Inspiration of the Week: centuries of history set in stone
This week we set sail across the Solent to visit Gotten Manor on the Isle of Wight. Currently for sale with Inigo, it’s an ancient farmhouse whose history can be felt in its very fabric
Life is, thankfully, rather different on the Isle of Wight to how it was in 1086, but one spot we know hasn’t changed all that much. Yes, it might have windows and central heating now – and some nice interior touches too – but Gotten Manor, currently on the market with Inigo, has existed in some shape or form on this sheltered site on the Isle of Wight since the Domesday Book. And while it’s infinitely more comfortable than when William the Conqueror’s surveyors came knocking, the house wears its heritage beautifully. You won’t find much retrofitted plasterboard in evidence here.

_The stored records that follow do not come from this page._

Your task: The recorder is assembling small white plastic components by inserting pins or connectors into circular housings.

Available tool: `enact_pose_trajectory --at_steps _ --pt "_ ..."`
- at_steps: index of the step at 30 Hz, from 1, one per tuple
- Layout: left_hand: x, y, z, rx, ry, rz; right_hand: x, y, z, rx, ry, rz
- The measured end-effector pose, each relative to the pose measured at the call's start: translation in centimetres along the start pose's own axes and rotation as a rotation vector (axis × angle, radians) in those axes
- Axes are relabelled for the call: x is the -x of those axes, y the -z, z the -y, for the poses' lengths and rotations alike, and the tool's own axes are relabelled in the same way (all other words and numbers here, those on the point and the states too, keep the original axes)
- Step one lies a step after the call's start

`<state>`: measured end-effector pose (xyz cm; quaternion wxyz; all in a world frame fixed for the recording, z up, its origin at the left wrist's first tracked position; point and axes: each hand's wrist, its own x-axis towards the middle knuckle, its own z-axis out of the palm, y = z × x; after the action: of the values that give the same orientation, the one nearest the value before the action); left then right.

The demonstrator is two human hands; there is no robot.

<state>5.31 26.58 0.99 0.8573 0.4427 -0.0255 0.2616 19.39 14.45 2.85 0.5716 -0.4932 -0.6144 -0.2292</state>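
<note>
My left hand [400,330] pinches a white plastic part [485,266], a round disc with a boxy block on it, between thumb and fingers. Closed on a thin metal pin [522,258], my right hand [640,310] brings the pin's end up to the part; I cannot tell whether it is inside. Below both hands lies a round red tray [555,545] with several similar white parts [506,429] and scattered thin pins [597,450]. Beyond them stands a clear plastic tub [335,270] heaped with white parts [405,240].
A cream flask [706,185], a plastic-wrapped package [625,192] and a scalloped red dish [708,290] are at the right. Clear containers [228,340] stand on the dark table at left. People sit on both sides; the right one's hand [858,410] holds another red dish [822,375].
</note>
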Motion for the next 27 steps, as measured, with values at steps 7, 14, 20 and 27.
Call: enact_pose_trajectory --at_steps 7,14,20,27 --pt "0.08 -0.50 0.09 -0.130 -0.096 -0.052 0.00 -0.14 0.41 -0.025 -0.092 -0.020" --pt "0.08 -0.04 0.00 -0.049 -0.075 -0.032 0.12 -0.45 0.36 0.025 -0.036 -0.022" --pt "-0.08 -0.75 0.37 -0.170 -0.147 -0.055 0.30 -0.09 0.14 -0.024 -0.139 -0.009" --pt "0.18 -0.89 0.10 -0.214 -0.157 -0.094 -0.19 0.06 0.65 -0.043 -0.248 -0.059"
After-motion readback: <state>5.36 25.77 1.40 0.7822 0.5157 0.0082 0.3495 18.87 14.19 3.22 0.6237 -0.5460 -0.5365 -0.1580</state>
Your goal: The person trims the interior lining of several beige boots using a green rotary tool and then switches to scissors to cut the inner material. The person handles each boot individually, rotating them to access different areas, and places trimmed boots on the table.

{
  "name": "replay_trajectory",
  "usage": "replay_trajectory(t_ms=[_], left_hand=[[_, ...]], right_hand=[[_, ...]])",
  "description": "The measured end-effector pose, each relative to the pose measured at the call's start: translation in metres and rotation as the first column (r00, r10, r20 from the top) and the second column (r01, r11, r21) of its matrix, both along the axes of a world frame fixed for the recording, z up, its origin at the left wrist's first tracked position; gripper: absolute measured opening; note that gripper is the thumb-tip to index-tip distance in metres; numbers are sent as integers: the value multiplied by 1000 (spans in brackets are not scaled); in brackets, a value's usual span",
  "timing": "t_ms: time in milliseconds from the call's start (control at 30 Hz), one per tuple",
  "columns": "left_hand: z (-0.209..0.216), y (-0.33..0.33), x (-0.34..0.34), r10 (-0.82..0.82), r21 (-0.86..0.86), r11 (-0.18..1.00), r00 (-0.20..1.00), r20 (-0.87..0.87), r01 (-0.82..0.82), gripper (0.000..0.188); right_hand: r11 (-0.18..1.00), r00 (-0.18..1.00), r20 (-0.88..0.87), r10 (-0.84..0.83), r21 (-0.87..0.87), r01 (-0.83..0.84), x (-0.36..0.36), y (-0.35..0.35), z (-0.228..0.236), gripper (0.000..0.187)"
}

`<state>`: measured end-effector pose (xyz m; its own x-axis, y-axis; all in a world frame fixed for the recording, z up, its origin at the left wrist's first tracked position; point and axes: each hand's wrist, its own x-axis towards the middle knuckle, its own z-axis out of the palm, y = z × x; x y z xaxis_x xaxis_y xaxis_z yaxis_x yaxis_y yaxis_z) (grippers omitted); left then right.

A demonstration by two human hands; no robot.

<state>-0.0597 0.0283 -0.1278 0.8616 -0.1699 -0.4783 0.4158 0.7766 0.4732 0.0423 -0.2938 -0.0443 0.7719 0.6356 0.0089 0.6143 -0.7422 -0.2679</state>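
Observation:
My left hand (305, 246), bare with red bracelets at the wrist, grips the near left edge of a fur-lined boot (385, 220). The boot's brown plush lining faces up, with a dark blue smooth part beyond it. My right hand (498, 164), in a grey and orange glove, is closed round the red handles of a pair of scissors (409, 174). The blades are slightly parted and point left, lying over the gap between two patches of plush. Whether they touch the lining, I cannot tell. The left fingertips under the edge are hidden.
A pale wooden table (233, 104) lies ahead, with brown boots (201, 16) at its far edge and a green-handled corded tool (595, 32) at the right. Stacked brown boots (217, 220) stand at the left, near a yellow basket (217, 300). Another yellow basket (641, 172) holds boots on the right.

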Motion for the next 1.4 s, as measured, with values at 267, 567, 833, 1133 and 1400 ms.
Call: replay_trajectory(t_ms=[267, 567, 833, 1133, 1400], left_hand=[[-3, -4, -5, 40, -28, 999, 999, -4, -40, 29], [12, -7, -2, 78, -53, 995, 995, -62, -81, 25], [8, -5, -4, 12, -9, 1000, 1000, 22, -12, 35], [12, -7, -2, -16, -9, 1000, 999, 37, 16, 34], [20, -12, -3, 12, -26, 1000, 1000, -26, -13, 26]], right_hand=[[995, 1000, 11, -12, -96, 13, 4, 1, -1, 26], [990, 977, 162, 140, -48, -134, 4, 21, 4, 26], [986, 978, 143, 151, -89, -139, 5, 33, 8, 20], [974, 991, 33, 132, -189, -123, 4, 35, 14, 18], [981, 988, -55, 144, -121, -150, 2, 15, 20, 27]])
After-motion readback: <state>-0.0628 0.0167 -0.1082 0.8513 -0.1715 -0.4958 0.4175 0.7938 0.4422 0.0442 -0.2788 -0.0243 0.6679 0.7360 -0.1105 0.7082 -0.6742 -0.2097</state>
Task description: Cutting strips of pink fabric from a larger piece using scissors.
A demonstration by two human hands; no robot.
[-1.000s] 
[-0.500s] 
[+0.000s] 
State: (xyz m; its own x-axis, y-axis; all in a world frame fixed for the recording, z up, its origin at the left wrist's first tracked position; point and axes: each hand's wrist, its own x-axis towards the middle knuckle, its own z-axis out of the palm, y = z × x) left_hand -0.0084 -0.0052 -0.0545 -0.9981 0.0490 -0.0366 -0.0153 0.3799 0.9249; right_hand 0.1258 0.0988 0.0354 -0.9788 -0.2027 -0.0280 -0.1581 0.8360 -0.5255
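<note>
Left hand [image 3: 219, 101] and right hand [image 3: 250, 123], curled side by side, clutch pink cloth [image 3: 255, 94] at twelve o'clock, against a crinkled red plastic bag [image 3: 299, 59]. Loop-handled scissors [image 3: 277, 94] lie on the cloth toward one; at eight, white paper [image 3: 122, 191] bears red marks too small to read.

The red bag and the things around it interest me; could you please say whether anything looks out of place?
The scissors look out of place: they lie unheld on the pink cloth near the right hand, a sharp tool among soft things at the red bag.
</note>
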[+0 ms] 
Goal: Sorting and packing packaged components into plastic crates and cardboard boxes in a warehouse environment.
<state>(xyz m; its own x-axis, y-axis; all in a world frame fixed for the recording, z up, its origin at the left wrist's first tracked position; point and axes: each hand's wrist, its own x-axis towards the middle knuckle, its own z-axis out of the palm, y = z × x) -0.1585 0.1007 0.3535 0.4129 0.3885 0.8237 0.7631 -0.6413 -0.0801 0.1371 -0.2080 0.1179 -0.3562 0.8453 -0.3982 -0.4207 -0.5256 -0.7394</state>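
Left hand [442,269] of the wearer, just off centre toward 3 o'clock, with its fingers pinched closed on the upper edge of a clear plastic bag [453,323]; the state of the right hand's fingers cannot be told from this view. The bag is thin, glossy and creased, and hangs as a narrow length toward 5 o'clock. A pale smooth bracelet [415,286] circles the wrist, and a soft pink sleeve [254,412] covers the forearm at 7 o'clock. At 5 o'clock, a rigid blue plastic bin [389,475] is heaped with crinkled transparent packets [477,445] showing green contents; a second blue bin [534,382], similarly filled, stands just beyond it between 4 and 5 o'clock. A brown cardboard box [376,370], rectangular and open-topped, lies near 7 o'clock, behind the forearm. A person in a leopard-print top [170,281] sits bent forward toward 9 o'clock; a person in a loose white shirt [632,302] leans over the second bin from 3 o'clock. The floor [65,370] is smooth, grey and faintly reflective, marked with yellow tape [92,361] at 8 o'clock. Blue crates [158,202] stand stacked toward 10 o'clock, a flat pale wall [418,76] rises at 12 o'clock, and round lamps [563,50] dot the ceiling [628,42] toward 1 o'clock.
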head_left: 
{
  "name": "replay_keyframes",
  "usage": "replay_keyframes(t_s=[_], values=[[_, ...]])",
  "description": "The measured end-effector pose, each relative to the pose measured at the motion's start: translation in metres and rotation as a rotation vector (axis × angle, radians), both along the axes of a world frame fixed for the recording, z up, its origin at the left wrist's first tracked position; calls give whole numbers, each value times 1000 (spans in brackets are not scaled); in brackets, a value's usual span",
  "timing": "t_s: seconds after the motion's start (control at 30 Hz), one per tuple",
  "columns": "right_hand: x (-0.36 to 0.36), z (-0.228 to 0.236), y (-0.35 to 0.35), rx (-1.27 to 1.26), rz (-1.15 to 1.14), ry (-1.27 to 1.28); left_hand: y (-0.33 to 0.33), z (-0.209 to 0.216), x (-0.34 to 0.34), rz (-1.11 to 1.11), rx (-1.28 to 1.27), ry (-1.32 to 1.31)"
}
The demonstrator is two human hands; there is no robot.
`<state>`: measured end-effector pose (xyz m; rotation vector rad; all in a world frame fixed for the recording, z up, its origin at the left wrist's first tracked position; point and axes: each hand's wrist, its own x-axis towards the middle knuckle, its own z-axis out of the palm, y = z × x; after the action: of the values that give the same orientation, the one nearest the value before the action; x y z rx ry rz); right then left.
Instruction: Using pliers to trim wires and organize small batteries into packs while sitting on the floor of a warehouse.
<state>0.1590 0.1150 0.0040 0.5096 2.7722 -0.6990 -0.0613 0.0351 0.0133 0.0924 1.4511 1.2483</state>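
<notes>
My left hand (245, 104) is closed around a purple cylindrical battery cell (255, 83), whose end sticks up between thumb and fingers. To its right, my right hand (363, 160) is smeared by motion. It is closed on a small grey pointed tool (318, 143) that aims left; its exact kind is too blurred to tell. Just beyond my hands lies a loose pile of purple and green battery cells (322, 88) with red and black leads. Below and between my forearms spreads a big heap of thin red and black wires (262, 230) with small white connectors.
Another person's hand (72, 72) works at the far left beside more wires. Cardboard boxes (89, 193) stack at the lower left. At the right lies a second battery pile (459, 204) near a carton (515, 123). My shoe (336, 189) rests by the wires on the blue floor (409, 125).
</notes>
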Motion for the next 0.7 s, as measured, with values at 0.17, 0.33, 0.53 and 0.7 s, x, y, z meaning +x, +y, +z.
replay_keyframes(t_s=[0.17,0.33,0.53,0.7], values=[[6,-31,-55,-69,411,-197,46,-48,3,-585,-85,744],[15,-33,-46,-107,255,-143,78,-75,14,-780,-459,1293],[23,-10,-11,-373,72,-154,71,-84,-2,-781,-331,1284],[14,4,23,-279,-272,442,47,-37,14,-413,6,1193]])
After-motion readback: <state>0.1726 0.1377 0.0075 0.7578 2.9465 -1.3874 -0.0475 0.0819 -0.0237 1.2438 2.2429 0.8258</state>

People say they wish walls could talk, but the truth is, they do. You just need to learn how to listen. Those of Gotten Manor are full of stories once you tune in. Throughout, bare stone – in the porch, above fireplaces, in bedrooms – and long and limber timber beams tell tales of the house’s roots, first as an early Jutish settlement and later as a Medieval farmstead. Broad lintels and time-trodden flagstones serve as tangible reminders of the building’s hardworking agricultural past. When history like this is on show so heroically and is framed so finely, it is hard not to engage.
One thing that makes this possible is the current owners’ sensitive management, restoration and decoration of such an enchanting home. We’re enamoured by the quiet calm of the limewashes used to luminous effect throughout the house, while subdued prints and natural-feeling fabrics in subtle hues lend texture without noise. We take our hats off to their responsive handling of its spaces, which allows for a new set of stories to unfold within its walls.